YOUR INSTRUCTIONS
Word for word, transcribe every line below.

INFORMATION SHOWN
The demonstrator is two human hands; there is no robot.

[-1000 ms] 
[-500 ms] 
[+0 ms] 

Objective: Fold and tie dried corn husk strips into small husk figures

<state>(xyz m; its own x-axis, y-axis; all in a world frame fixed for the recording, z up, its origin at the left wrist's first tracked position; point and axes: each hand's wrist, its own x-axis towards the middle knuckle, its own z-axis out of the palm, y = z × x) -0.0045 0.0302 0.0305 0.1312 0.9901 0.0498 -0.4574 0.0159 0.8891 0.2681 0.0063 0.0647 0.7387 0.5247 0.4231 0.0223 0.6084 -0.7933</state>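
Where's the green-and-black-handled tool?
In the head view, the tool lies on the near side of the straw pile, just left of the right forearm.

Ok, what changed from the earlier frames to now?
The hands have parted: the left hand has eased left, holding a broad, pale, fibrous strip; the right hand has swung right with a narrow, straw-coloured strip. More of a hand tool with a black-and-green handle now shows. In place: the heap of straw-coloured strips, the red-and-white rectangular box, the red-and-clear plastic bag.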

RESULT
The demonstrator is two human hands; there is no robot.

[-1000 ms] 
[-500 ms] 
[+0 ms] 

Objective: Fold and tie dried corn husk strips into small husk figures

<state>(xyz m; its own x-axis, y-axis; all in a world frame fixed for the recording, z up, its origin at the left wrist's first tracked position; point and axes: each hand's wrist, its own x-axis towards the middle knuckle, its own z-axis out of the palm, y = z × x) -0.0045 0.0302 0.0305 0.1312 0.9901 0.0498 -0.4574 0.0159 0.8891 0.2681 0.0063 0.0647 0.7387 0.5247 0.4231 0.0223 0.6084 -0.7933</state>
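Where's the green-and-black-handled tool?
In the head view, the tool lies on the near side of the straw pile, just left of the right forearm.

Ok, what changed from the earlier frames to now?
The hands have parted: the left hand has eased left, holding a broad, pale, fibrous strip; the right hand has swung right with a narrow, straw-coloured strip. More of a hand tool with a black-and-green handle now shows. In place: the heap of straw-coloured strips, the red-and-white rectangular box, the red-and-clear plastic bag.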

Now the exercise is finished.